La simulation qui est faite d'un fluide est également extrêmement simplifiée. Il était illusoire de respecter plus scrupuleusement le mouvement désordonné des particules. En effet, les modifications de trajectoires causées par l'onde sonore sont infimes par rapport au déplacement "normal" de ces particules et donc l'effet de l'onde ne serait dans ces conditions pas observables. Nous avons donc choisi de simuler des particules globalement à la même place pour permettre de visualiser clairement l'influence de la vibration sur le milieu. Cependant pour donner une idée de l'agitation permanente des particules nous leur avons donné ce mouvement autour de leur position moyenne52.

En ce sens, le milieu simulé est plus proche du liquide que du gaz. Les particules représentées sont une entité hybride entre le concept de "particule fluide" utilisé en mécanique des fluides et la particule de gaz ou de liquide (au sens de constituant élémentaire).

Finalement, nous avons fait le choix d'éliminer, dans la représentation des phénomènes, certains aspects des modèles particulaires classiques pour ne garder que les effets de la vibration, en utilisant des "astuces" graphiques pour rendre compte de quelques caractéristiques du milieu (par exemple, la différence entre "gaz" et solide est très nette mais la comparaison doit se limiter à l'organisation des particules).

Au niveau du domaine de validité et d'application du logiciel, nous pouvons également faire quelques remarques.

SimulaSON ne permet que de simuler des ondes planes progressives monochromatiques harmoniques dont la fréquence et l'amplitude peuvent être modifiées. L'implémentation choisie permet de simuler un amortissement même si nous l'avons rendu nul dans la version jointe. La cause d'amortissement principal des sons que nous entendons habituellement n'est en effet pas due à la dissipation dans le milieu. Simuler cet amortissement dans un "tuyau" pourrait laisser penser que c'est la cause unique de la diminution des sons que nous percevons quand nous nous éloignons d'une source.

Il n'est pas possible pour l'instant de traiter d'autres signaux que des signaux harmoniques. L'acoustique musicale est donc inabordable ici. Ce serait possible avec le même type d'implémentation mais il faudrait alors réduire la taille des particules pour pouvoir distinguer des variations de densité plus petites. Les particules seraient plus nombreuses, ce qui ralentit d'autant l'animation. Ceci fait cependant partie des évolutions possibles du logiciel, au même titre que l'interfaçage à une carte d'acquisition qui pourrait permettre (par transposition explicite des fréquences et des amplitudes) de donner une représentation microscopique de sons réellement créés.

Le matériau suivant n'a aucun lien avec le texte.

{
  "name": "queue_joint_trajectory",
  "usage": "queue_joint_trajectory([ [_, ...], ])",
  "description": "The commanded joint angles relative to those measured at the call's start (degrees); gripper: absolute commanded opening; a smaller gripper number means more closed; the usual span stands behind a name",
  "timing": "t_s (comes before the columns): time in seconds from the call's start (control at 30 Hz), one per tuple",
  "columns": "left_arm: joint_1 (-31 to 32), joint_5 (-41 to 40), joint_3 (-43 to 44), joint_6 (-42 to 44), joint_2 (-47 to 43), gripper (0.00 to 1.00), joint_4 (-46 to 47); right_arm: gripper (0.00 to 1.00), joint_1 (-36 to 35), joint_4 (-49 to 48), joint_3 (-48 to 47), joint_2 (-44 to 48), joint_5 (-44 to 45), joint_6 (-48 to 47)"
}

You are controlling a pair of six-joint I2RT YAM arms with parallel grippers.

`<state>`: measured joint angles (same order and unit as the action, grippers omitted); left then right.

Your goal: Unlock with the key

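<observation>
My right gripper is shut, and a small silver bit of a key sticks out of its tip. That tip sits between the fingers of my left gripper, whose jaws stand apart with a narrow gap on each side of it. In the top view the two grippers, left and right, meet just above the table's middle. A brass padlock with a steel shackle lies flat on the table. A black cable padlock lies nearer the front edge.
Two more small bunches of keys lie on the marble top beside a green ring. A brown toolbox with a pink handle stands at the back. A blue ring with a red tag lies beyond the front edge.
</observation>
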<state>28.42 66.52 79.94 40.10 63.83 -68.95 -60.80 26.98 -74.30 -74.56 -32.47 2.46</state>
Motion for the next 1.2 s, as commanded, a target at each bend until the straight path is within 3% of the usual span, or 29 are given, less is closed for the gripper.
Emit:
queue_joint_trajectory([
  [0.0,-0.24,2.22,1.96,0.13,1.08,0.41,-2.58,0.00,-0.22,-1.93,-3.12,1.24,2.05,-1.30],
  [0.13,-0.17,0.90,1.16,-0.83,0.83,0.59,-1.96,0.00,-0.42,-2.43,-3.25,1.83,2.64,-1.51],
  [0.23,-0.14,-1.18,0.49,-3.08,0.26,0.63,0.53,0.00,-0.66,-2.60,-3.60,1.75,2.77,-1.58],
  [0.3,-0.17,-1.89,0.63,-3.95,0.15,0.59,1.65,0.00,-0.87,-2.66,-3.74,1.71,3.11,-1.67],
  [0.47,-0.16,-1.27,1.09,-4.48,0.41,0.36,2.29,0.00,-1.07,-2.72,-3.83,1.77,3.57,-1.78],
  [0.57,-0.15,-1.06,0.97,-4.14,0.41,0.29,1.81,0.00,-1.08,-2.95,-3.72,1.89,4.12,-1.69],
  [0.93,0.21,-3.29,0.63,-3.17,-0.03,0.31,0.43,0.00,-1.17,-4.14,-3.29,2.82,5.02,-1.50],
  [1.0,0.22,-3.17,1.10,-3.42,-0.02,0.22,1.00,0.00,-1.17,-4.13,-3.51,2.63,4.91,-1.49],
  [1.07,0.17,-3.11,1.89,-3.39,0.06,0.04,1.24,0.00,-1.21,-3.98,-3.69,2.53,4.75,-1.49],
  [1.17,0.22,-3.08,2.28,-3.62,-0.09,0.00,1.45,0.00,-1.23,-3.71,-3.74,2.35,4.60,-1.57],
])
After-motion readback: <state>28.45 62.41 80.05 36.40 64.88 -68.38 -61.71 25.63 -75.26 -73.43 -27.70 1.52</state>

Enfin, le logiciel limite évidemment les intervalles de fréquence et d'amplitude explorés. Ceci est bien évidemment lié aux contraintes technologiques et graphiques. Les intervalles permettent cependant de rendre suffisamment compte des phénomènes dont nous visions la simulation.

Notes
52.

Notons à ce sujet qu'il est regrettable dans notre simulation de voir les particules immobilisées quand le trait vibrant est arrêté. Ces particules devraient continuer à s'agiter. Ce qui est pour l'instant un simple "arrêt sur image" n'est pas vraiment satisfaisant du point de vue de la simulations. C'est une modification importante à effectuer (qui pose cependant des problèmes de programmation).